Amidst all the depressing news from the Gulf of Mexico and worries about the future of the Gulf economy, the environment, and even the viability of sectors of the oil industry, we still have to marvel at the technology of offshore oil. For example, this passage from today's bad-news article, regarding the next stab at controlling the escaping gunk:
With robotic submarines, the company will sever the leaking, kinked riser pipe that emerges from the top of the blowout preventer, the five-story-tall contraption on top of the wellhead. Then engineers will guide the LMRP cap onto the pipe. The cap is fitted with a grommet designed to keep out seawater and prevent the formation of slushy methane hydrates that bedeviled an earlier containment dome effort.
Really, isn't it amazing that we can do these things, more than three miles under water? Even the malfunctioning blowout preventer is a pretty interesting bit of technology. It looked as if it should have worked, but I suppose there wasn't any real way to test it in real-world conditions. Overall, this technology isn't even cutting-edge any more, but it's impressive nevertheless.
After a minor failure in another energy technology at the nuclear plant at Three Mile Island in 1979, even though the danger was contained, interest in nuclear energy took a nosedive (although some deny the accident was the cause). I wonder if greater caution in offshore drilling will be a result of the current mess, and whether already-reawakening interest in nuclear power will be spurred by a failure in oil exploitation technology.
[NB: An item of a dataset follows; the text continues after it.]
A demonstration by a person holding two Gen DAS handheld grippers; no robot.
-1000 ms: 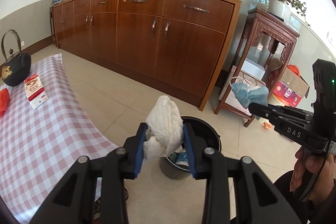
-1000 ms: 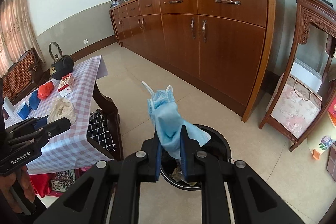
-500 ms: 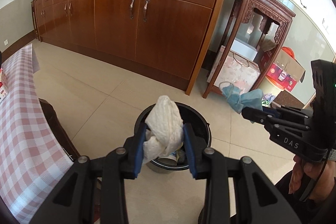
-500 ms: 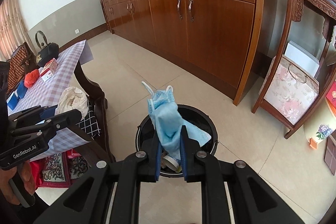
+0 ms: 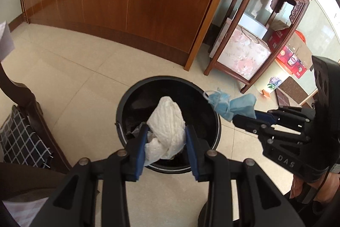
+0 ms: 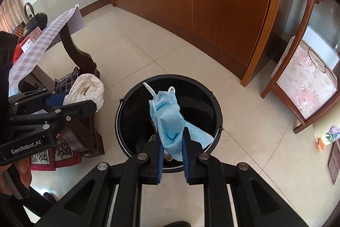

The quote from the Washington Post is only the latest in a long string of references from all over the news spectrum to call the Blowout Preventer a "contraption".
In my view, a contraption is an unlikely, improvised, cobbled together, junky, off-hand answer to some technical problem. Although the damn thing failed, similar articles have, in fact, worked in the past. Is this another example of the general scientific/technical illiteracy of the press? How many "contraptions" are underpinning the other 3800 wells in the Gulf?
NPR, I think, was the first to blow off the item this way. Not a good sign.